THE TASK:
If a line in the data below contains "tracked", copy it.

-----

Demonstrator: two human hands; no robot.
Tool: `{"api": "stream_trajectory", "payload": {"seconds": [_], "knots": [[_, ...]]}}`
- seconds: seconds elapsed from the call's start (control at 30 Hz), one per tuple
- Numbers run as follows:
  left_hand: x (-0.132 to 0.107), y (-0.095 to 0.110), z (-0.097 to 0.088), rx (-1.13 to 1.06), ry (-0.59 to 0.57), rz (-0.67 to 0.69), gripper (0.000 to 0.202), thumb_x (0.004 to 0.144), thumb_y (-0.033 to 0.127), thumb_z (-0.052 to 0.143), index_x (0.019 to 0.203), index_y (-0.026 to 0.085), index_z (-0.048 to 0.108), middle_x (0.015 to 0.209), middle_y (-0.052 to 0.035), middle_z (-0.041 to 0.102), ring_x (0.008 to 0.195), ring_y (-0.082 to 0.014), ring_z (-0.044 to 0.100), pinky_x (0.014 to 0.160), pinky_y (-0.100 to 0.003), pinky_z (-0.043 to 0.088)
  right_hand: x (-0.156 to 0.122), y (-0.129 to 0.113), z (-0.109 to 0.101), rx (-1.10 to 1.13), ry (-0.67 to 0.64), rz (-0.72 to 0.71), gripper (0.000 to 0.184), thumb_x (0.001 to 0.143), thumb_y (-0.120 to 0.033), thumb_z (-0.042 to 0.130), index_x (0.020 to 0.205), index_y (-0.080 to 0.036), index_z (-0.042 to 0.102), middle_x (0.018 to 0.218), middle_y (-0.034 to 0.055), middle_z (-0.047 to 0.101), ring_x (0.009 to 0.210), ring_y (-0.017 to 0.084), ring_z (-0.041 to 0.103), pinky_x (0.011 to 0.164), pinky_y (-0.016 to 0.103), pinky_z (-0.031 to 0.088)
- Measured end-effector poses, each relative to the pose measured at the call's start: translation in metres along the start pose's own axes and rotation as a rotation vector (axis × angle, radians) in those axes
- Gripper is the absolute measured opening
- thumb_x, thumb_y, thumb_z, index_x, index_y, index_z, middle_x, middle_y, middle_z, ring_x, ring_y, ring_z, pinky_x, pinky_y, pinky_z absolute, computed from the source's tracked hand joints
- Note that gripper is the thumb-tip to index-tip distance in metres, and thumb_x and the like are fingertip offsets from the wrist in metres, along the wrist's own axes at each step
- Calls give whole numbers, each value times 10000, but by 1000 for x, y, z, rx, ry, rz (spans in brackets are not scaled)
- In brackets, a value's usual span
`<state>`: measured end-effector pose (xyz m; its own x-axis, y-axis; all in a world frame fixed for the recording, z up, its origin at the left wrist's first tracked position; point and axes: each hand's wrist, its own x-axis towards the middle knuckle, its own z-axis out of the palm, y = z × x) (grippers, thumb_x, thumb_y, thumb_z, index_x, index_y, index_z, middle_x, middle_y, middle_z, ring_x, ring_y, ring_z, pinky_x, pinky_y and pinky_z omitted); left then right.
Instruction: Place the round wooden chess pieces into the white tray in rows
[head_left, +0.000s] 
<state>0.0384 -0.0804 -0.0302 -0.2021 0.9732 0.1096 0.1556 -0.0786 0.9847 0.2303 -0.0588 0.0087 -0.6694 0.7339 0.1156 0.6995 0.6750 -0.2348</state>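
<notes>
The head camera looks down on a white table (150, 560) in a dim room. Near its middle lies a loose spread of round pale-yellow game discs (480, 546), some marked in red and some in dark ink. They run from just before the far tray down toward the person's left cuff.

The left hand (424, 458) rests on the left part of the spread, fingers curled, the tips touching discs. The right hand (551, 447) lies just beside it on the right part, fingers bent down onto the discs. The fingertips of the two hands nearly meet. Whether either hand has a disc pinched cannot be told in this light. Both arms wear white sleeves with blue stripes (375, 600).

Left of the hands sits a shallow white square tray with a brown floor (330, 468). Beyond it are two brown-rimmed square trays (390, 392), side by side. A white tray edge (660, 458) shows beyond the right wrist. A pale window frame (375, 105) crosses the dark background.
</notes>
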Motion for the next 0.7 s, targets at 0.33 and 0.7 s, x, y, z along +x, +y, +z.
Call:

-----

THE ANSWER:
- thumb_x, thumb_y, thumb_z, index_x, index_y, index_z, middle_x, middle_y, middle_z, ring_x, ring_y, ring_z, pinky_x, pinky_y, pinky_z absolute, computed from the source's tracked hand joints
`<state>`: measured end-effector pose (xyz m; its own x-axis, y-axis; all in a world frame fixed for the recording, z up, its origin at the left wrist's first tracked position; point and axes: each hand's wrist, its own x-axis towards the middle knuckle, its own z-axis out of the palm, y = z × x) (grippers, thumb_x, thumb_y, thumb_z, index_x, index_y, index_z, middle_x, middle_y, middle_z, ring_x, ring_y, ring_z, pinky_x, pinky_y and pinky_z omitted); left then right.

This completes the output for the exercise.